HOMILIA
DEL XXV DOMINGO DEL TIEMPO ORDINARIO
Queridos hermanos en el
Señor:
Las
lecturas de este domingo nos plantean un tema de extrema importancia para
nosotros: las expectativas de la vida espiritual.
Cada
uno de nosotros puede tener legítimas aspiraciones en la vida. Todos, legítimamente,
podemos generar expectativas de prosperar en la vida, de obtener cada vez más
beneficios. Del mismo modo puede ocurrir en la vida espiritual, iniciamos un
camino de fe con una generosa entrega a Dios y esto lo hacemos a veces por diversos
motivos que pueden ir desde buscar la salvación hasta el hacer de Dios un
refugio que nos proteja de los males de nuestro mundo a los que no queremos
enfrentarnos. Lo malo de las expectativas está en cuando llega el momento en
que no se cumplen, es decir, cuando viene la defección, la frustración y la
tristeza. Y en la vida espiritual se concluye con la duda de que Dios exista y,
por tanto, se da el paso o bien a un ateísmo opcional o a cambiar al Dios
verdadero por el dios personal y a la carta que nos construimos.
Algo
semejante le pasaba a los jornaleros de la parábola de hoy: habían sido
contratados a diversas horas del día por un salario adecuado, como era
costumbre en aquella época. Pero a la hora de cobrar comenzaron las expectativas
en los primeros de cobrar más que los últimos.

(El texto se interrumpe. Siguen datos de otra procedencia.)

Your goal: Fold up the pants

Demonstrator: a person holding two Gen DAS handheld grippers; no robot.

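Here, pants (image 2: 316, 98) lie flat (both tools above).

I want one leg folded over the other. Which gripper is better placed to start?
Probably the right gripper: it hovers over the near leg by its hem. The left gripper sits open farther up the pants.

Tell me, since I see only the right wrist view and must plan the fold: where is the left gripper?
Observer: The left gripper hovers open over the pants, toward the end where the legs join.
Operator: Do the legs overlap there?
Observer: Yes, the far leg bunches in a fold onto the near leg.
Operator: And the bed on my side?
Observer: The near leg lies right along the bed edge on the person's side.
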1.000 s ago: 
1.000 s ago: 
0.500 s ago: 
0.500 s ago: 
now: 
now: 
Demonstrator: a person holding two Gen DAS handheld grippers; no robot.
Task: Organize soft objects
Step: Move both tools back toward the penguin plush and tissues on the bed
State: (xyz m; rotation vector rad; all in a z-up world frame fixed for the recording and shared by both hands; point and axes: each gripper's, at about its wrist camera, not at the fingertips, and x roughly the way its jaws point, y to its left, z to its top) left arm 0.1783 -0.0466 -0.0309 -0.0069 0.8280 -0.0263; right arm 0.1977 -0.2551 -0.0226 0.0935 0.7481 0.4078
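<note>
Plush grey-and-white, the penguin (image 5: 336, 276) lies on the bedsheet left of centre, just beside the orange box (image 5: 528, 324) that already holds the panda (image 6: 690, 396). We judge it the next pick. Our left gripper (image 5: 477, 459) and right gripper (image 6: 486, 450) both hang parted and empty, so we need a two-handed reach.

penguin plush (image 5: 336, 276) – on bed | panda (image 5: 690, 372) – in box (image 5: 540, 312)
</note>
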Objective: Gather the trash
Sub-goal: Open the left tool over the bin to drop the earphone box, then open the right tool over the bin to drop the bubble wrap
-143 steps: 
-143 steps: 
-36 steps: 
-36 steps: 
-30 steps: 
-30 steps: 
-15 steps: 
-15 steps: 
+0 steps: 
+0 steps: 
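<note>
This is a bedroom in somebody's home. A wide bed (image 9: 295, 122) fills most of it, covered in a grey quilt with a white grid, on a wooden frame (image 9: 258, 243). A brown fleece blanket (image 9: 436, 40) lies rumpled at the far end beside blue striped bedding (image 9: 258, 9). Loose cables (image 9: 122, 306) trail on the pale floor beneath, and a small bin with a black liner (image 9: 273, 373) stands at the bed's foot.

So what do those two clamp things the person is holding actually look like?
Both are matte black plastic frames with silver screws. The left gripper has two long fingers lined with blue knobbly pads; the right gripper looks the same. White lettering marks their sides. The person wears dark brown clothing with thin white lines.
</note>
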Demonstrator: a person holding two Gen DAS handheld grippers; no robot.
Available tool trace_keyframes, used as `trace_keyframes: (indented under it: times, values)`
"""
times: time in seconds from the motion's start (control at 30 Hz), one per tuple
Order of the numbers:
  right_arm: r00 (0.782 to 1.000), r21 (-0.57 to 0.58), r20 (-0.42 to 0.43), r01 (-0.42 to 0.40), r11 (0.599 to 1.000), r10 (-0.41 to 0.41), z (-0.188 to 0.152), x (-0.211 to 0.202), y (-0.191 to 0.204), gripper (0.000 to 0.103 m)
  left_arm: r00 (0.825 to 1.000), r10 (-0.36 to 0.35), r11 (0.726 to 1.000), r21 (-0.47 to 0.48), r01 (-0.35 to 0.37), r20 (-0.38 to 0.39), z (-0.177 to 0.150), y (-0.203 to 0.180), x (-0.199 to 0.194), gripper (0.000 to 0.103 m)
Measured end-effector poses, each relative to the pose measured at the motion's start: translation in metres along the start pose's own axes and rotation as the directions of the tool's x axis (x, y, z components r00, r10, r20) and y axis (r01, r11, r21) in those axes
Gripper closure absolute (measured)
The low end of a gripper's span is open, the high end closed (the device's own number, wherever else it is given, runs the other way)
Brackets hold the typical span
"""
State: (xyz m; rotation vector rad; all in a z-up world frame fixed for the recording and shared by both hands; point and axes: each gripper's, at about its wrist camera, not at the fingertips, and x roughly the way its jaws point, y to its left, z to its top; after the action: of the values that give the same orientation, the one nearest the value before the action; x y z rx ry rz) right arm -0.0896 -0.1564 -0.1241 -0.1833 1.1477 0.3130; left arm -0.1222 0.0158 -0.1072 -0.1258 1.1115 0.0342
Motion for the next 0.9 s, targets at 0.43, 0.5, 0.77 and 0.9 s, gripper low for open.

Es esta una perfecta imagen de
la vida espiritual: podemos ser llamados a la gracia en cualquier instante de la
existencia; Dios puede llamarnos a su servicio en el momento que menos
esperemos…y aun así, por más temprano o tarde que sea, la recompensa será siempre
la misma: la alegría de servirlo y la eternidad. Y si esto no nos conviene pues comenzamos a vivir como si Dios no existiera.
En
este sentido, Dios es justo y bueno porque da a cada uno lo suyo. Pero,
lógicamente, esta justicia no es la humana por eso dice Isaías en la primera
lectura “mis planes no son vuestros planes”. Efectivamente, para entender a
Dios lo primero es romper con la lógica retributiva y mercantilista humana que
en aras de defender la justicia impone la ideología de la igualdad como un
absoluto sin darnos cuenta de que la igualdad es lo más injusto y desigual
porque mientras que la justicia es dar a cada uno lo suyo, la igualdad es dar a
todos lo mismo sin tener en cuenta ninguna otra variante.
Esta
parábola es también un antídoto frente al “carrerismo” que puede sobrevenir en
la vida de la Iglesia. Entendemos por “carrerismo” el afán exacerbado de buscar
el éxito y la promoción personal en la vida y en la Iglesia. Este veneno,
aunque a veces se presente revestido de
piedad y buenos motivos, genera siempre en nosotros una insatisfacción y una
amargura de vida ya que siempre estamos esperando más y más; y lo que es peor,
puede conducirnos a usar medios moralmente reprobables para ocupar puestos y
plazas. Y es que el cristiano no debe buscar la promoción personal por medios
injustos sino por méritos propios y honestidad personal y entender que donde
Dios le pone debe dar testimonio y santificarse.
No
habrá, pues, al final de la vida más recompensa que la misma gloria del cielo y
el saber que el trabajo estaba bien hecho. No habrá más recompensa que la
satisfacción del deber cumplido y la salvación de la humanidad a la que hemos
contribuido. Solo en Dios esta nuestra esperanza y nuestra justicia, no
desesperemos pues de esta verdad de fe. No nos cansemos de esperar en Él y de
amar como Él nos ama. Aquí reside el gozo de la vida espiritual perfecta y
plena: amar aquí para ser amados allí.